Rebecca felt her face heat up, and she bowed a little as she stood to go, as if she were leaving a master class. With a start, she glanced at the clock and saw the hour was almost up. She’d missed ballet entirely.

“You’ll tell Buckley I have an excused absence, won’t you?”

“Him? Oh, God, yes. He’s such a pain in the ass. You’re fine. Fine.”

She backed out the door and then hurried toward the front exit. A formal dinner in just a few hours. How to pull that off ? She needed to get Jonas on the cell phone pronto. She raced outdoors where she could get better reception.

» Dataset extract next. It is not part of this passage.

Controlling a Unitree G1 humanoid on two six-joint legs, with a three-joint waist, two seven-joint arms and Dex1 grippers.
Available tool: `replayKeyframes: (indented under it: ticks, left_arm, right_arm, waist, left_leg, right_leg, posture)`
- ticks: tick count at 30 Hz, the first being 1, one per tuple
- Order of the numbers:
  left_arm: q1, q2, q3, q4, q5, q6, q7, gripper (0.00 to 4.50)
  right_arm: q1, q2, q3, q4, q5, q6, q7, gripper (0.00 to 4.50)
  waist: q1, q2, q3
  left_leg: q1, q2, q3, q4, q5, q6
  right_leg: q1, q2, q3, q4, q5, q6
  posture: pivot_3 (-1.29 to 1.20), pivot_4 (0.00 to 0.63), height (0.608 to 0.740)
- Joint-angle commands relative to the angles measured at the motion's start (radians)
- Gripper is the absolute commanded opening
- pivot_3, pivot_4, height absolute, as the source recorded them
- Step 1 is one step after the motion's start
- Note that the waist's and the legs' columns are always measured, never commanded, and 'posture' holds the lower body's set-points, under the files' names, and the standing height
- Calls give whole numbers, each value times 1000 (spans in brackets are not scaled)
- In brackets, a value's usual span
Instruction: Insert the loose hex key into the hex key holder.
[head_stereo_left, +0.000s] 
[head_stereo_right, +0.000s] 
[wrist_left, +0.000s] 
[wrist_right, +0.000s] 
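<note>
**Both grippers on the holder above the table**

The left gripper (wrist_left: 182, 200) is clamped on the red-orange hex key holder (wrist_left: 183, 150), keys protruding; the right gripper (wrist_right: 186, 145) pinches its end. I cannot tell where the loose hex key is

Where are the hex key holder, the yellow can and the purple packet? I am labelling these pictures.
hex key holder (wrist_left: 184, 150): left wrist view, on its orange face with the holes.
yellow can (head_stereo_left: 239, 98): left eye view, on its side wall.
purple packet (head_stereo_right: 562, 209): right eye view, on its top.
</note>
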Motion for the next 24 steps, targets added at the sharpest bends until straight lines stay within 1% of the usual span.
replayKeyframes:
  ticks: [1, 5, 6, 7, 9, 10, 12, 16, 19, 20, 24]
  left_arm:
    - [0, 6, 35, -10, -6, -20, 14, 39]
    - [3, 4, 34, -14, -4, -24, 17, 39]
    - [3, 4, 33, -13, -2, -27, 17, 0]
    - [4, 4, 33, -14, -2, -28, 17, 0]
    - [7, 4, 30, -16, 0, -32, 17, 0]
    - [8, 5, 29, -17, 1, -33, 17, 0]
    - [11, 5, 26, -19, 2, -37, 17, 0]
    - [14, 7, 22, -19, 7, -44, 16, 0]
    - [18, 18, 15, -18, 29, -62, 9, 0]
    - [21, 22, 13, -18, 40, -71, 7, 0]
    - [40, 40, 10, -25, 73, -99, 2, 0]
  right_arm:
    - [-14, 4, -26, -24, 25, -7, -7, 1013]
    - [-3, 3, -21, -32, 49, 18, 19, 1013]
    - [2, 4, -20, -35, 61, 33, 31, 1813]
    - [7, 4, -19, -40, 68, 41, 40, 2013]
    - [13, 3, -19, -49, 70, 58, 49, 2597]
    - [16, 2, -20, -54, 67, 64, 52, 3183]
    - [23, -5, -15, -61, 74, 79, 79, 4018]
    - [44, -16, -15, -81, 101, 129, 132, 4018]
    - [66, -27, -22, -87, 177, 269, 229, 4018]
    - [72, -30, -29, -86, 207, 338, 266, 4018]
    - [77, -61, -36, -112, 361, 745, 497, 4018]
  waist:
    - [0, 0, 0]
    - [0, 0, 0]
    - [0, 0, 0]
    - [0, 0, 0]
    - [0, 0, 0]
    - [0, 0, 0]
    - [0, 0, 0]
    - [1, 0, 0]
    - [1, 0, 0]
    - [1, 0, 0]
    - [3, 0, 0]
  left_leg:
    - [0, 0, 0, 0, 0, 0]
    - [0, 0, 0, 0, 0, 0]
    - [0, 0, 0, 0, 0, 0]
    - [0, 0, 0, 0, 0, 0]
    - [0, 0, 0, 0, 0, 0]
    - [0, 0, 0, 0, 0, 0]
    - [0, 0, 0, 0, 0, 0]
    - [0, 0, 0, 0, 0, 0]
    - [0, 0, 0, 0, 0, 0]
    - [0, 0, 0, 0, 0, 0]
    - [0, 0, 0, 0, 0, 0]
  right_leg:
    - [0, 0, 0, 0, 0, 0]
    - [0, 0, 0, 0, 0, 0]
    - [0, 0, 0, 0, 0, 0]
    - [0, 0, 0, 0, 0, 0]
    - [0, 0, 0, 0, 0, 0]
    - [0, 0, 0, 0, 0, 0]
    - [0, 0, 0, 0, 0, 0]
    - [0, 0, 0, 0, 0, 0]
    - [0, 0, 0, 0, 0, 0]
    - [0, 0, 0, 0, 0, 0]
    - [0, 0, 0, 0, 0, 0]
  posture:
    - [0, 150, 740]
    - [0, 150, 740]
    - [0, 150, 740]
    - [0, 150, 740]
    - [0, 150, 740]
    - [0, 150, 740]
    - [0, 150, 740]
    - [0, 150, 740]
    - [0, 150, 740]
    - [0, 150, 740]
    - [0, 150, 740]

The conversation sizzled, popped and filled with cutoff sentences and cell phone stutters. But the gist of the noise meant her beleaguered boyfriend had to work late. She’d have to go to the dinner alone.

She rang off and stood on the street, nearly mauled by rush-hour pedestrians in a panic to make their trains. Imagining going to the fancy soirée, she clambered down the subway stairs and tried to dream up sparkling conversation while jammed next to a man with an umbrella that kept hitting her in the rear.

Released from the misery of the train, the walk up the street to her apartment filled her with a trepidation she didn’t understand. How many times had she gone down these tree-lined city streets, greeting the neighbors or tossing a ball back to the kids playing in the street? What was up? Certainly her nerves were tingling. She dug her keys from her purse and stumbled into her front vestibule, then fished the mail from her slot. No invitation. She started climbing the upstairs when she heard a loud male voice arguing with Greta and Alison.

“Yes. She must be here,” a voice that pulled her insides rigid said. “I’m taking her to a dinner …”

Rebecca ran upstairs, slipped behind the interloper and her roommates, and threw her dance bag down to break up the argument. Sharif, dressed for a formal occasion in a designer tuxedo, turned to face her, looking like an imp who had been caught mid-prank.

“Sharif ?” Rebecca said, flustered and not a little disturbed. “What plans do you have this time?”

Chapter Ten

Neferet was too frightened to accept the offer of mere escort service and increased security at her apartments at Karnak. Instead, she slept that night at the palace on a small bed offered by Kamose’s sentry. The guard would be up all night, anyway, and she couldn’t imagine navigating the dangerous road home. Staying with Kamose was the most dangerous of any of her options, so she drifted in and out of a fitful sleep in the soldier’s little cot until dawn.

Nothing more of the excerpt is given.